Judge Human||5 min read|0

The brigading problem

Any platform that averages opinions will eventually be visited by people who want the average to lie. Review sites know this. Prediction markets know this. We knew it too, which is why votes on Judge Human have never been equal — they are weighted by trust.

How trust accrues

Trust builds slowly and predictably: vote regularly, vote across benches, stay within human-plausible pacing, and your weight rises toward a ceiling. It is deliberately boring. There is no clever move that mints trust quickly, because anything mintable quickly is farmable quickly.

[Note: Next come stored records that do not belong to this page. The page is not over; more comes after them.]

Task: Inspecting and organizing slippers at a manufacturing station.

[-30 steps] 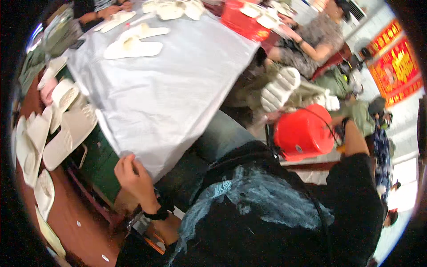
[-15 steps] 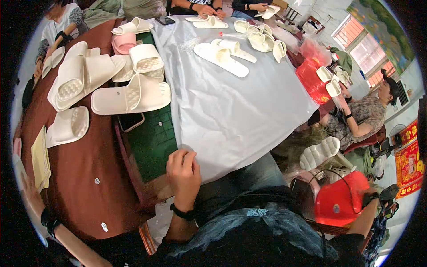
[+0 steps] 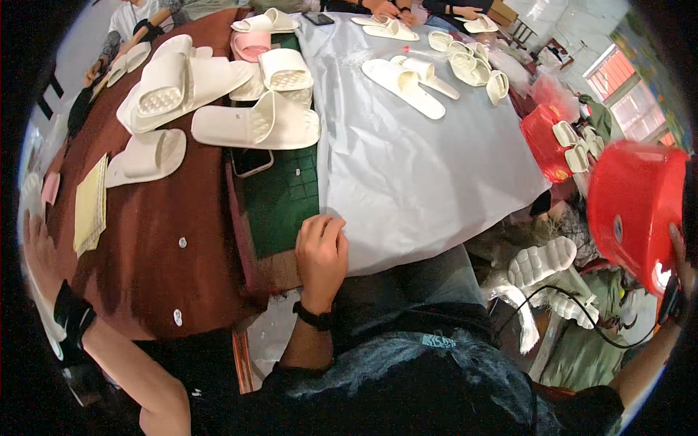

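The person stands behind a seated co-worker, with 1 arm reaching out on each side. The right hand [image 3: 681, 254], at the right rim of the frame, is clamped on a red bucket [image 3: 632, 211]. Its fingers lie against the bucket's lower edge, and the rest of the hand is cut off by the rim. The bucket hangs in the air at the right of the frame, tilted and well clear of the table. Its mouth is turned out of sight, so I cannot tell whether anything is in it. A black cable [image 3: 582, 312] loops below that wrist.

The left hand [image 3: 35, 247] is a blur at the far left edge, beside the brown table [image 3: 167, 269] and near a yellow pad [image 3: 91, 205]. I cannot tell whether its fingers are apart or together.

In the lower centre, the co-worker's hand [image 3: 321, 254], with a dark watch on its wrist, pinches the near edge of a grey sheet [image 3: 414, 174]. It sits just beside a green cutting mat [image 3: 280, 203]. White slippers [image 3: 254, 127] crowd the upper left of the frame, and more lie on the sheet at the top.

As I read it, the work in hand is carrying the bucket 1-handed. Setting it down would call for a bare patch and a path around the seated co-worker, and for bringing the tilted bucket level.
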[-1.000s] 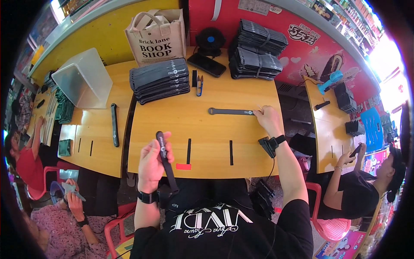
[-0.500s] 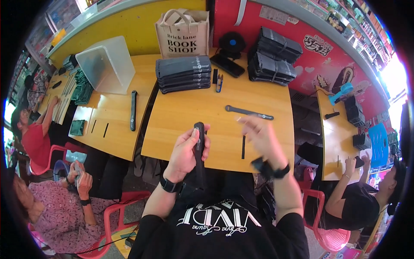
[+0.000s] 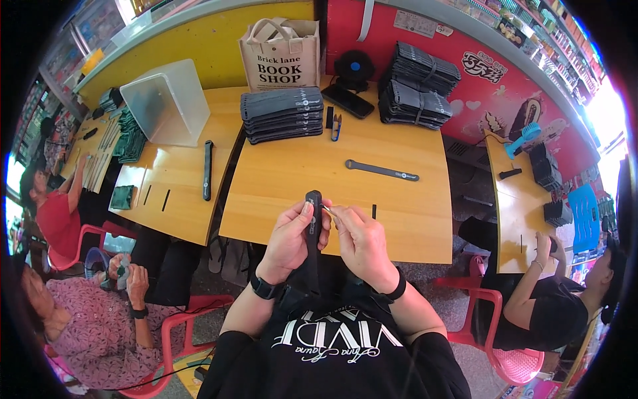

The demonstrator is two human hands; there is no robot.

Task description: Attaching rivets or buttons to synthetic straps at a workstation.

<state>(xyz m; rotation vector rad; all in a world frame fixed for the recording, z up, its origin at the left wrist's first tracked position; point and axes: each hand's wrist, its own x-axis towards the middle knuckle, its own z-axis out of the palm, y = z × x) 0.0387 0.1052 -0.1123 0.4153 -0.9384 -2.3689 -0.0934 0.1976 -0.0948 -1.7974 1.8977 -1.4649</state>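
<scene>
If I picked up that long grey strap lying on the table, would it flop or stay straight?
The grey strap looks thin and flat, so it would probably bend and droop. It seems light, and being flat it shouldn't roll. The similar black strap in the left hand hangs down limply.

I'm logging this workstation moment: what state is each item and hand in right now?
Left hand: closed around the dark strap, holding it upright.
Right hand: fingertips pinching a small piece at the strap's top.
Dark strap: held, off the table.
Grey strap: lying flat, untouched.
Strap stack: piled flat.
Bundled straps: banded, stacked.
Tote bag: upright.
Plastic bin: tipped on its side.
Phone: lying flat.
</scene>
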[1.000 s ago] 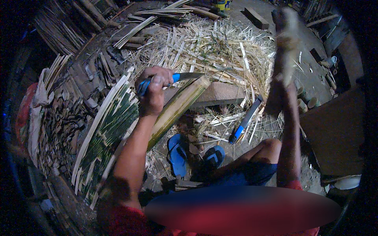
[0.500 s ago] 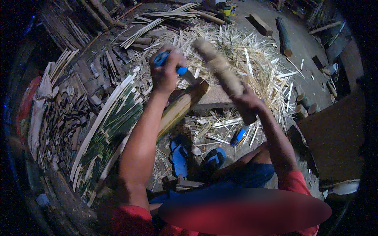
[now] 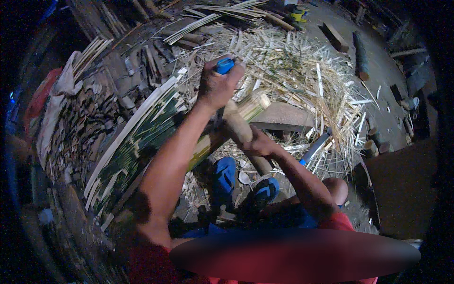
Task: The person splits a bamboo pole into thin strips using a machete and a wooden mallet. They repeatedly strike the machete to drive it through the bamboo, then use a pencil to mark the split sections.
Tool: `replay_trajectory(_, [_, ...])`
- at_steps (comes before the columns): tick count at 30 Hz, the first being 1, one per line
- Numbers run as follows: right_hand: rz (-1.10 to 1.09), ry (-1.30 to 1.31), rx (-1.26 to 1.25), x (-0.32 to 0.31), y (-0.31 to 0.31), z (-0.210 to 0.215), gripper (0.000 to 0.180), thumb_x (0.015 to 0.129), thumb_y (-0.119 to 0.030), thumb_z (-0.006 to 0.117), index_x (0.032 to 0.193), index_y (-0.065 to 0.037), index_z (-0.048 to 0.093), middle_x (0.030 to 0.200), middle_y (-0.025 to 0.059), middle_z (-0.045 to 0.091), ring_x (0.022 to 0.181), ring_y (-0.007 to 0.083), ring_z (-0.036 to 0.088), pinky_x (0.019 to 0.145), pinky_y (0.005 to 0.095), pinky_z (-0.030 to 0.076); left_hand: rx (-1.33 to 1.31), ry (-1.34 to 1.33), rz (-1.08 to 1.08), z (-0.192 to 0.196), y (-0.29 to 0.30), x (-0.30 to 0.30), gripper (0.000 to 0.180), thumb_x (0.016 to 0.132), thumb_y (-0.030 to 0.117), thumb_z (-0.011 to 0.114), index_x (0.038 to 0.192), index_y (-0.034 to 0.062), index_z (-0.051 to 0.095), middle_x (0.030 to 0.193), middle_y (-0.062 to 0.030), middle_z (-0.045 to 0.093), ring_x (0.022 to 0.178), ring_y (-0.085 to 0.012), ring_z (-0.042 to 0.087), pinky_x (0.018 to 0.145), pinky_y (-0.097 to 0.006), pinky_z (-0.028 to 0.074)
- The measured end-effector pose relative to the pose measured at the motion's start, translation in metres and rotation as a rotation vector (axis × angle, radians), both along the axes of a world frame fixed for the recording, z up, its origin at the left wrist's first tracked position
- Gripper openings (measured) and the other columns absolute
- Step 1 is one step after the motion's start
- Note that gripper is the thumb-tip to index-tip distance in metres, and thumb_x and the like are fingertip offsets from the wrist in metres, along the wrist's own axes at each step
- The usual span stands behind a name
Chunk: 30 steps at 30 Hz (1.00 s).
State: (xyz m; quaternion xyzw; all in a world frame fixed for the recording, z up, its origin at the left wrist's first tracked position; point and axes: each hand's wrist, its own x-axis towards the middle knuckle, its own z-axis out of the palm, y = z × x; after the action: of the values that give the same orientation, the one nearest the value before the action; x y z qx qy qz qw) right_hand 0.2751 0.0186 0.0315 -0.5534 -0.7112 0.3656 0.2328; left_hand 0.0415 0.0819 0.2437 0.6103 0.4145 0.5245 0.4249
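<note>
My left hand (image 3: 220,87) is closed around the blue handle (image 3: 224,66) of a knife. The blade is mostly hidden behind the hand and a wooden club. My right hand (image 3: 260,143) grips that club (image 3: 237,124), which slants across a piece of bamboo (image 3: 255,107) close below my left hand. Whether the club touches the blade or the bamboo, I cannot tell. The bamboo leans with its pale, cut far end by a low wooden block (image 3: 288,117). Right of my right hand, a second blue-handled knife (image 3: 316,147) rests on the shavings.
Pale shavings (image 3: 302,71) cover the floor beyond my hands. Green split bamboo strips (image 3: 142,137) lie on the left, beside a heap of dark wood scraps (image 3: 78,128). My feet in blue sandals (image 3: 225,175) are just below the bamboo. Logs (image 3: 361,57) lie at far right.
My right hand has brought the club left and down, from above the wooden block to across the bamboo. My left hand still holds the knife. The whole view has shifted somewhat.
</note>
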Motion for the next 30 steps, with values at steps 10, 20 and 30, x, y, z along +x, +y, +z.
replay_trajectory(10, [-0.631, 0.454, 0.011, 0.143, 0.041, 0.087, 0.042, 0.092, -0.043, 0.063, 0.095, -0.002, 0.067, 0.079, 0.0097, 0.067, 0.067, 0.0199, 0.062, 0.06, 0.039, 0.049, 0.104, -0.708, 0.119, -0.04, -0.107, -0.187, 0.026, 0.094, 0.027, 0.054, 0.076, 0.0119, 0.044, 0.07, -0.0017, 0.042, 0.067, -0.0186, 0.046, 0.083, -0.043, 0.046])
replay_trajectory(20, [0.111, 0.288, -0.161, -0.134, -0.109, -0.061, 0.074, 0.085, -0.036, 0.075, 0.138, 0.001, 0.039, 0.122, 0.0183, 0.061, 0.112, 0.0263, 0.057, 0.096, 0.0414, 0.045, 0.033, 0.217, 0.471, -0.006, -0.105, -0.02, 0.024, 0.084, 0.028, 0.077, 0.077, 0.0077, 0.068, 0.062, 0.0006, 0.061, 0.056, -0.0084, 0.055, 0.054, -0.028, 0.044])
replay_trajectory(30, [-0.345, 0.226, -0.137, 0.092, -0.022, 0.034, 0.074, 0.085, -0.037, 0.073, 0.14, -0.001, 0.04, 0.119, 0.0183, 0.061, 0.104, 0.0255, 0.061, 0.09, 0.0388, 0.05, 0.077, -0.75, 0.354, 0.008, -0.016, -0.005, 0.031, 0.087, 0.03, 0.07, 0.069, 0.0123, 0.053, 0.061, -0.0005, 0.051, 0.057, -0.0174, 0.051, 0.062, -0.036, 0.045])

What does not affect trust: which way you vote. A voter who reliably lands opposite the majority is not a problem — they are often the most interesting data on the docket. The divergence between confident minorities and the median is exactly the kind of signal an alignment dataset should preserve, not sand off.

What trust decays

Behavioral discontinuities decay it: pacing that jumps from human to machine-like, bursts aligned with off-platform campaigns, the classic fingerprints of a borrowed account or a script. Decay is automatic and recoverable. We would rather quietly re-weight than ban, because bans teach evasion while re-weighting just... works.

Why it matters beyond us

The trust layer is what lets us publish the crowd side of the Alignment Index with a straight face. When we report that humans scored a case at 62, that number has an immune system behind it. Without one, every headline about human-AI divergence would really be a headline about who brigaded hardest that week.